6B.2 The Global Distribution of Sea Salt Aerosol

Tuesday, 9 January 2018: 1:45 PM
Room 9 C (ACC) (Austin, Texas)
Daniel Murphy, NOAA, Boulder, CO; and K. D. Froyd, C. A. Brock, M. Dollner, A. Kupc, B. Weinzierl, C. J. Williamson, and P. Yu

We present the first measurements of the concentration of sea salt aerosol over a wide range of latitude and altitude in the troposphere. The Particle Analysis by Laser Ionization Mass Spectrometry (PALMS) instrument measured the concentration of a wide variety of aerosol species during the deployments of the Atmospheric Tomography Mission (ATom). In particular, concentrations of sea salt were measured from near the surface to the lower stratosphere. Inferred concentrations near the surface are within the range of previous measurements.
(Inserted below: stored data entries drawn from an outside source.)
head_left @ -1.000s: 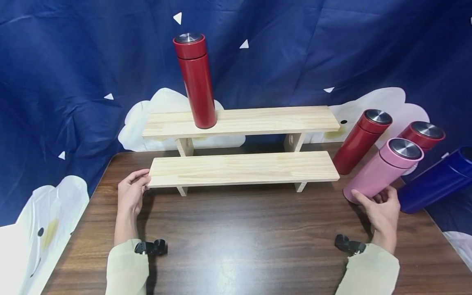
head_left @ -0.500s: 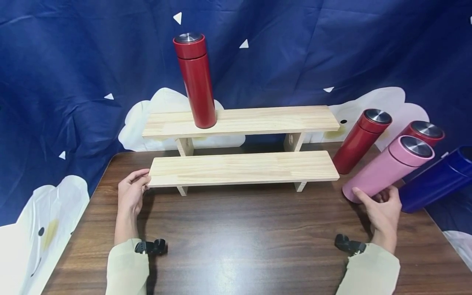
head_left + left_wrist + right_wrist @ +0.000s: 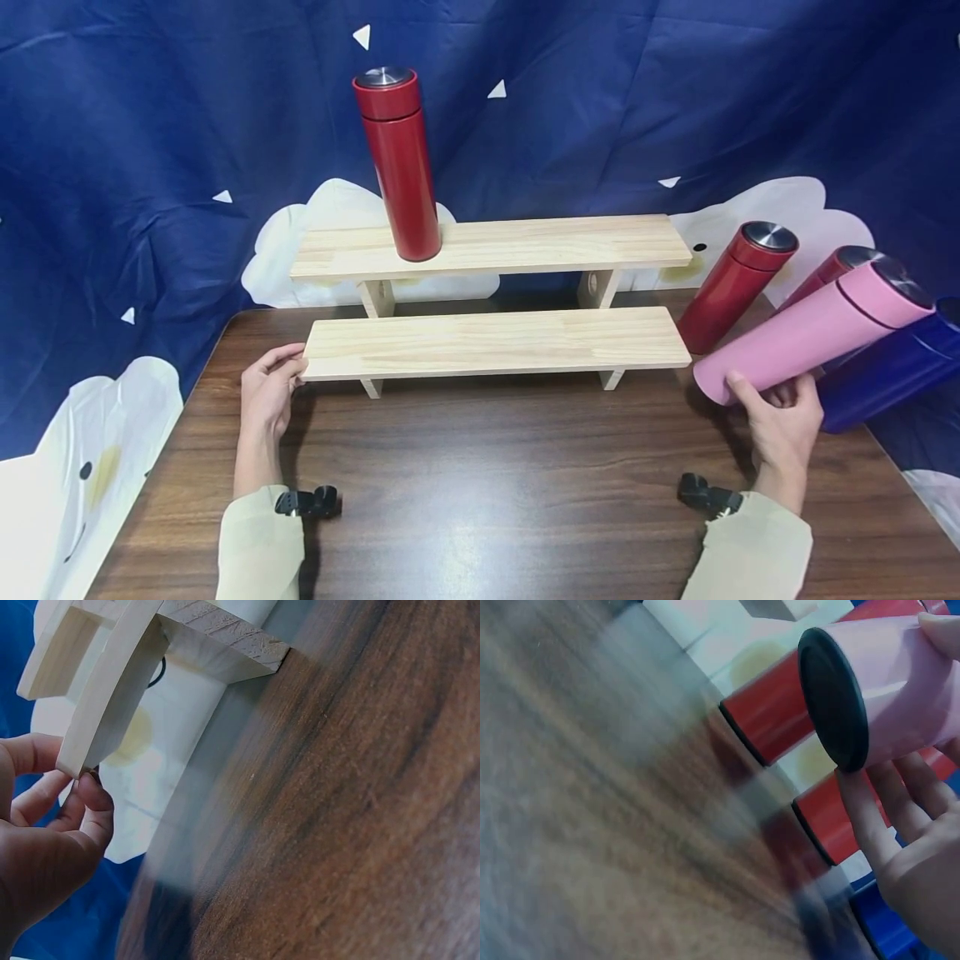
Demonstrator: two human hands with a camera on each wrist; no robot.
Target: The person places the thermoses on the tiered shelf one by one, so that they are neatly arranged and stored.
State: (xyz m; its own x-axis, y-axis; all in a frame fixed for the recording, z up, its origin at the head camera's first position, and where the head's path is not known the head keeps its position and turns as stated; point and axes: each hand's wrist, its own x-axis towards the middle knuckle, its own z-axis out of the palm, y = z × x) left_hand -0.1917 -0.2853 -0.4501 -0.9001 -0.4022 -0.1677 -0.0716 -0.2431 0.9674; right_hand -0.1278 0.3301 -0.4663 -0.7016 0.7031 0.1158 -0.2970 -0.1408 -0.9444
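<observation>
My right hand point(image 3: 787, 421) grips a pink thermos bottle point(image 3: 817, 329) low on its body, fingers underneath and thumb on the near side. The bottle leans with its silver lid to the right; its dark base point(image 3: 832, 701) shows off the table in the right wrist view. At the other side, my left hand point(image 3: 266, 392) pinches the left end of the lower board of a two-tier wooden shelf point(image 3: 495, 343). In the left wrist view, fingers and thumb meet round the corner of that board point(image 3: 112, 690). A red thermos point(image 3: 401, 175) stands on the upper board point(image 3: 540, 246), left of its middle.
Right of the shelf a red thermos point(image 3: 727, 292) stands on the brown table point(image 3: 480, 483). Another red thermos point(image 3: 821, 271) and a blue thermos point(image 3: 885, 371) are partly hidden behind the pink one. A dark blue curtain point(image 3: 150, 125) hangs behind the table.
The pink thermos has risen, its lid end coming up and to the right, over the red and blue bottles. My left hand keeps its hold on the shelf end.
</observation>
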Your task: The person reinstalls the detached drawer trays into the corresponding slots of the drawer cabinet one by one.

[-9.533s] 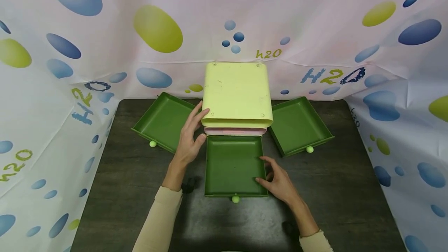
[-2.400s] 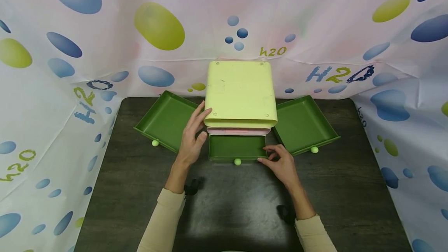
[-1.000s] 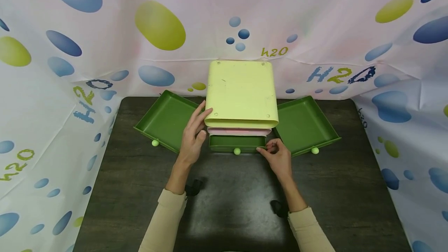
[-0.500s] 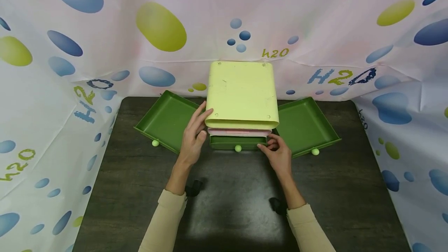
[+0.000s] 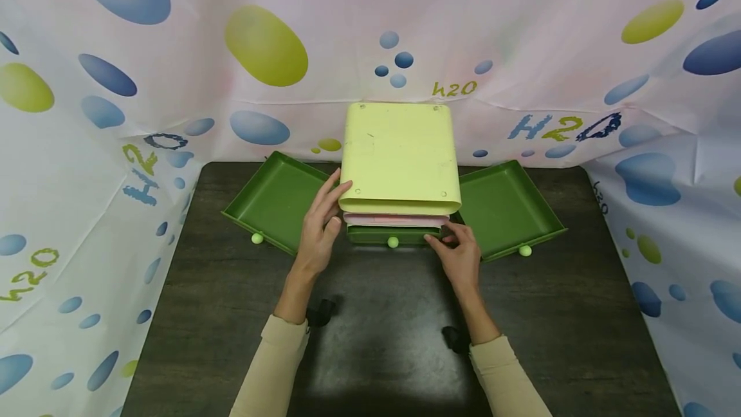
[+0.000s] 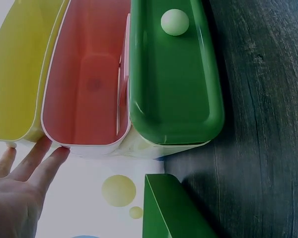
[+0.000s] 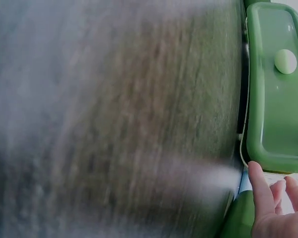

The concentration of sea salt falls off very rapidly with altitude, roughly a factor of 10 for every 2 km. This indicates efficient removal by precipitation. What sea salt was present above 4 km was notably chemically aged compared to sea salt in the boundary layer. The measured concentrations of sea salt in the upper troposphere were so small that reactions on sea salt cannot significantly affect the nitrate, sulfate, chorine, or bromine budgets in the upper troposphere. The measured concentrations will be compared to global models, with one model overestimating sea salt aerosol in the upper troposphere by factors of 10 to 1000. Making the removal of sea salt aerosol proportional to the removal of water may be an extremely simple and reasonably accurate parameterization.